Nous ne leur laissons vraiment pas beaucoup de choix à nos compatriotes berbérophones. Certains se sont enlisés dans une colère perpétuelle, parfois stérile, parfois même condamnable dans sa forme et ses propos [3]. D’autres ont une position claire, ils soutiennent le Président Bouteflika comme le dirigeant de la Dépêche de Kabylie [4]. D’autres enfin s’essaient aux multiples voies du militantisme, du RCD au FFS, du MCB aux Aarchs, etc.

Tout cela est pathétique car, bien entendu, la quasi-totalité de mes compatriotes berbérophones souffrent et n’ont pas de leçons à recevoir sur leur probité et leur lucidité politique. Nous voyons bien leur tristesse lorsque la fièvre monte et que des jeunes perdent leur vie ou leur liberté pour une cause qu’ils veulent pourtant apaisée, naturelle et sans souffrance. Mais le fait de fermer toutes les portes les condamnera inéluctablement à des solutions que personne ne souhaite.

BRTV doit avoir sa place sur le territoire national, son financement public et, bien entendu, sa liberté de ton. Il est scandaleux que nos compatriotes soient condamnés à l’exil médiatique alors qu’ils plébiscitent d’une seule voix la liberté et le développement de cette chaîne qui représente beaucoup pour eux. Pourquoi tant de bêtises ? Qu’est-ce qu’une langue et une culture ont-elles de dangereux ? Pourquoi a-t-on peur de quelque chose de naturel et d’intangible chez les êtres humains ? Nous savons que ce régime politique a peur de tout ce qui épanouit l’esprit et pour cause, ce serait courir à sa perte. Mais les autres, les Algériens cultivés, les artistes, les humanistes et tout simplement les gens de bon sens, de quoi ont-ils peur ?

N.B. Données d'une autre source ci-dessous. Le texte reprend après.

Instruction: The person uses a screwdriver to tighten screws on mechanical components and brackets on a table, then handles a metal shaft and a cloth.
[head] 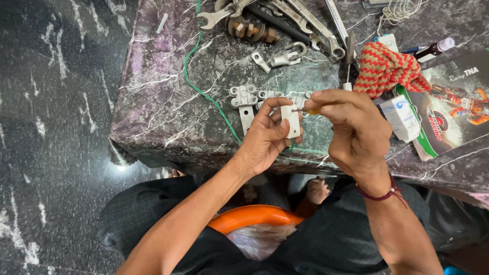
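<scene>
My left hand [266, 136] holds a small white rectangular plastic block [292, 121] upright between thumb and fingers, just above the near edge of the marble table [163, 107]. My right hand [351, 130] grips a thin screwdriver [303, 109] with a yellowish handle; its metal tip touches the top of the white block. Both hands sit close together over the table's front edge. A red thread band is on my right wrist.
Grey metal clamps [245, 97] lie just beyond my hands, a green wire [204, 91] curls left of them. Spanners [300, 20] and rusty bolts [252, 30] lie at the back. A red-and-tan knitted cloth [384, 69], white box [402, 118], magazine [451, 109] sit right. An orange rim [249, 216] is below.
</scene>
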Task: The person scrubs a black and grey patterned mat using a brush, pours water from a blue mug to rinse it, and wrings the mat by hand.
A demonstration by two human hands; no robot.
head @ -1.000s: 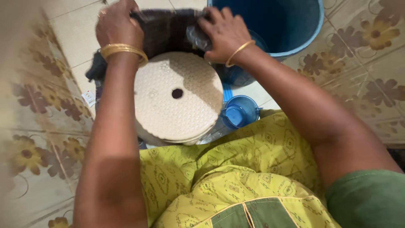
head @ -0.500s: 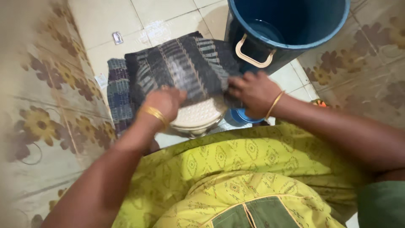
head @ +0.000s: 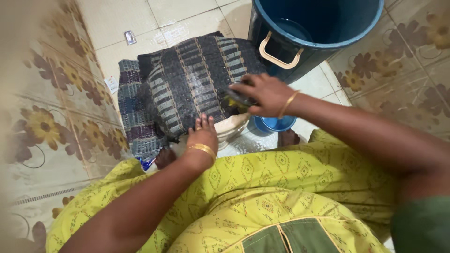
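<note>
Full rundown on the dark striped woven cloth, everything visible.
The dark striped woven cloth looks coarse and thick, dark grey to black with paler grey-blue bars in rows, and seems wet. It lies draped over a cream round plastic stool, hiding most of its top, with a fold spread on the tiled floor at left. The left hand presses its near edge; the right hand rests on its right side, holding a small dark item against it. The blue plastic bucket stands just behind it.

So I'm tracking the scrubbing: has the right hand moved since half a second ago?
Yes. The right hand has shifted up the dark cloth, closer to the blue bucket.
</note>
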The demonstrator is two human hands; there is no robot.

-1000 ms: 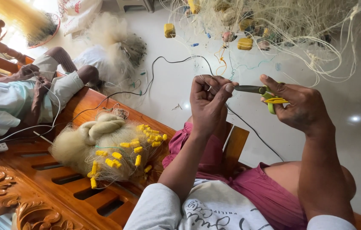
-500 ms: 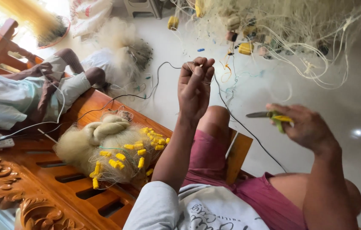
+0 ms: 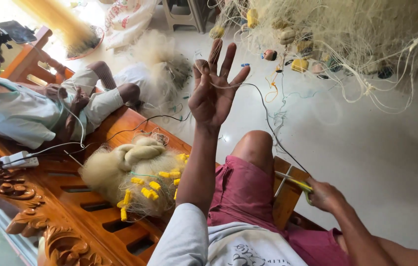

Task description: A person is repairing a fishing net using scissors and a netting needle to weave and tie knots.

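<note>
On the pale tiled floor (image 3: 366, 162) much tangled net (image 3: 347, 34) looks unworked; left hand (image 3: 214, 91) raised, fingers spread with twine (image 3: 268, 118) looped on them, right hand (image 3: 324, 194) clamped on scissors (image 3: 295, 181).

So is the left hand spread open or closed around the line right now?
Spread open: the left hand is raised with its fingers splayed, and the thin line runs from them down toward the right hand.

The raised left hand (image 3: 215, 88) is in the centre, toward 12 o'clock. The right hand (image 3: 323, 194) is lower, at 4 o'clock from it, and holds a netting needle (image 3: 293, 181) over the knee (image 3: 254, 148). A cord (image 3: 268, 116) runs between both hands. At 8 o'clock a bundle of net (image 3: 135, 175) lies on the bench (image 3: 36, 197). At 10 o'clock another person (image 3: 31, 111) sits. At 1 o'clock a net pile (image 3: 347, 34) lies on the floor (image 3: 376, 148).
</note>
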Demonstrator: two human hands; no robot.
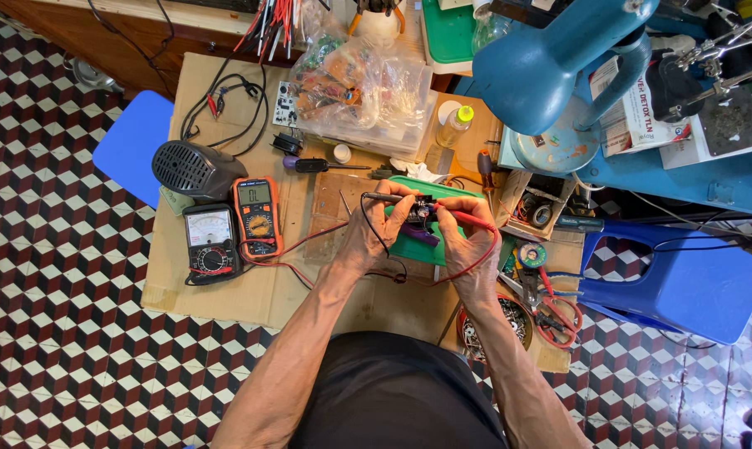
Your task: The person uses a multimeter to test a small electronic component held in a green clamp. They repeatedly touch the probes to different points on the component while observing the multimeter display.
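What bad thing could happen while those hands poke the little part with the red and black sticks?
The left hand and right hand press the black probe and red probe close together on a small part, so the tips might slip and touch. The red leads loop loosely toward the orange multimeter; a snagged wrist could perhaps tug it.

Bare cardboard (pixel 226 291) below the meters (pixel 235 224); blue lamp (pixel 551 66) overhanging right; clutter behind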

Ce 20 avril, nos compatriotes regarderont BRTV et entendront comme un "Ici Montreuil, les Berbères parlent aux Berbères... !", à travers la méditerranée, comme si cette histoire se passait dans un territoire occupé. Ils diront leurs frustrations, certains hurleront leur désespoir, d’autres s’efforceront à des analyses contenues mais chacun verra dans leurs yeux et percevra dans leurs regards l’énorme envie de sortir une fois pour toute de la sagesse et des mots.

Pour les uns le Printemps arrive avec ses fleurs, pour les autres avec ses pleurs. Et c’est avec cela qu’on veut construire une unité nationale !


SID-LAKHDAR Boumédiene.
Enseignant


[1Pendant de longues années, après-guerre, les radios françaises dites "périphériques" (Europe 1, RTL...) avaient leur émetteur sur un territoire étranger afin de ne pas contrevenir au monopole de l’ORTF. Une différence de taille, l’administration, la rédaction et les studios étaient bel et bien à Paris.

[2"L’odeur nauséabonde" fait référence à la police politique présente derrière chaque porte, câble ou caméra. Elle n’a aucune autre signification, insultante, dans l’esprit de l’auteur.

[3Si l’on remplaçait le mot "berbères" par "arabes et musulmans", une intervention d’un avocat bien connu, participant au Printemps Berbère, ressemblerait à s’y méprendre aux diatribes du régime et de l’idéologie qu’il combat. La colère excessive, souvent même accompagnée de hurlements ridicules, démontre bien la situation dans laquelle on a parqué ces personnes qui se rendent coupables de débordement dans la forme et dans les paroles.

[4Position publique qui nous permet de la reproduire sans diffamation.